Work task → Only the stretch below from the line holding "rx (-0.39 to" through the line holding "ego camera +" should be restated, word for word and with both ends included; pictures stay out.

(The data begins)

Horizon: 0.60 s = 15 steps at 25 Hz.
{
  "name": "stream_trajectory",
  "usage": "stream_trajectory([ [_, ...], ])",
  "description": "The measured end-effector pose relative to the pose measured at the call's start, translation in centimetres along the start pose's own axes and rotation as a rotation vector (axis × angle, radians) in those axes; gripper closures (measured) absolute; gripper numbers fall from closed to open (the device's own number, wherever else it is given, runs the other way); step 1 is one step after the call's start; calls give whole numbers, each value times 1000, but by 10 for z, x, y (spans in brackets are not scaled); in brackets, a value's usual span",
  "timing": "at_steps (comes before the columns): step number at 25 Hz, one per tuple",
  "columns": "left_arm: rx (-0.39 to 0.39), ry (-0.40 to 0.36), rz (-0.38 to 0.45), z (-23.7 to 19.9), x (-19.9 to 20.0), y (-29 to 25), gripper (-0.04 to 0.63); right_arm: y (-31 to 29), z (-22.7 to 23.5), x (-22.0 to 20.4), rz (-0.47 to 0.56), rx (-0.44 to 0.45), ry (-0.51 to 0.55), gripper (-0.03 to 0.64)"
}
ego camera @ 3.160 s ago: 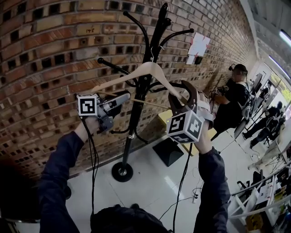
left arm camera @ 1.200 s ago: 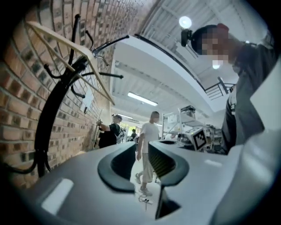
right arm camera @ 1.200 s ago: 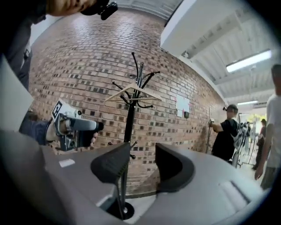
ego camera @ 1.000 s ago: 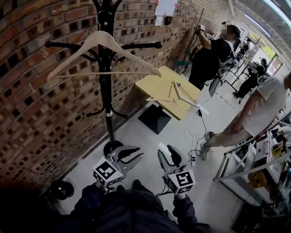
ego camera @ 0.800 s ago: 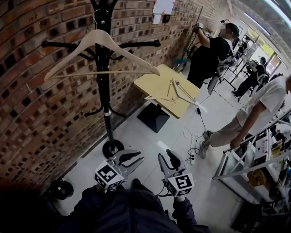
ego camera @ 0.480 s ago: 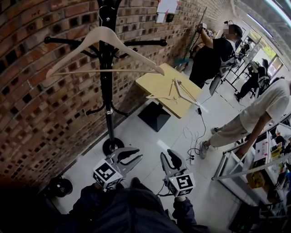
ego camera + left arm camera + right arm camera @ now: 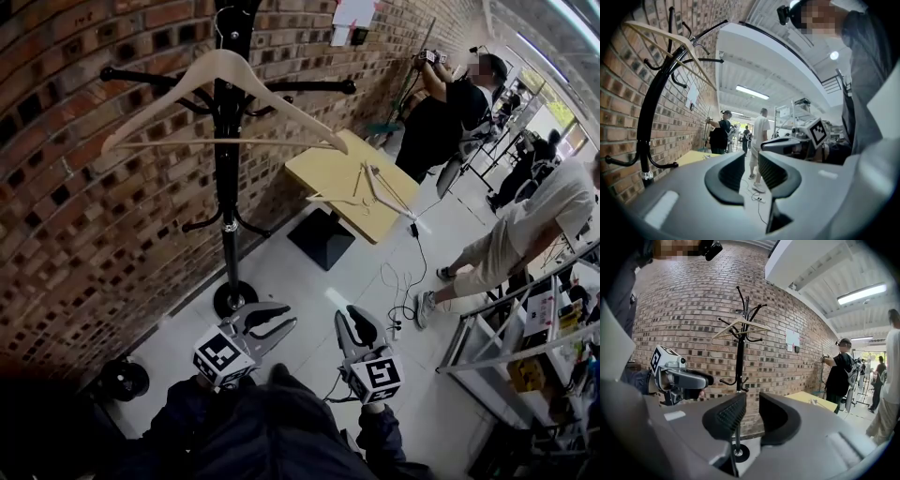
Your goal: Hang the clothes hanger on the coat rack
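In the head view, shows the hanger (image 7: 221, 70) hung high on the coat rack (image 7: 228, 187) against the brick wall (image 7: 75, 216), well apart from both tools. Shows the left tool (image 7: 281, 319) and the right tool (image 7: 361, 319) low, side by side above the floor (image 7: 309, 272).

In the left gripper view, shows the left tool's jaws slightly spread, pinching nothing.

In the right gripper view, shows the right tool's jaws, just closing, with a narrow gap and nothing between, and the coat rack beyond.
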<state>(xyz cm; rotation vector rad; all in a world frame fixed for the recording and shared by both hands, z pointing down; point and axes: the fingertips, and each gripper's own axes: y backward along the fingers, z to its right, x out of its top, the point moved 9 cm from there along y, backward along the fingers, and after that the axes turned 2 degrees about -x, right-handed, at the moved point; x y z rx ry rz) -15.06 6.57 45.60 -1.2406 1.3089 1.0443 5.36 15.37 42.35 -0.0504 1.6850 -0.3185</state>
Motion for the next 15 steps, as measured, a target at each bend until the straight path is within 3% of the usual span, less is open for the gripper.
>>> stream_trajectory([
  [15, -2, -2, -6, -3, -1, 3, 512, -3, -4, -1, -10, 7, 9, 537],
])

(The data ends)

Task output →
  "columns": "left_arm: rx (-0.39 to 0.39), ry (-0.40 to 0.36), rz (-0.38 to 0.45), z (-23.7 to 19.9), x (-19.9 to 20.0), y (-29 to 25), gripper (-0.04 to 0.63); right_arm: y (-31 to 29), z (-22.7 to 23.5), x (-22.0 to 20.4), rz (-0.47 to 0.56), rx (-0.44 to 0.45), ry (-0.51 to 0.55), gripper (-0.03 to 0.64)"
}
ego camera @ 3.160 s ago: 
left arm camera @ 1.200 s ago: 
right arm camera @ 1.200 s ago: 
ego camera @ 1.000 s ago: 
ego camera @ 0.800 s ago: 
ego camera @ 0.480 s ago: 
ego camera + left arm camera + right arm camera @ now: 

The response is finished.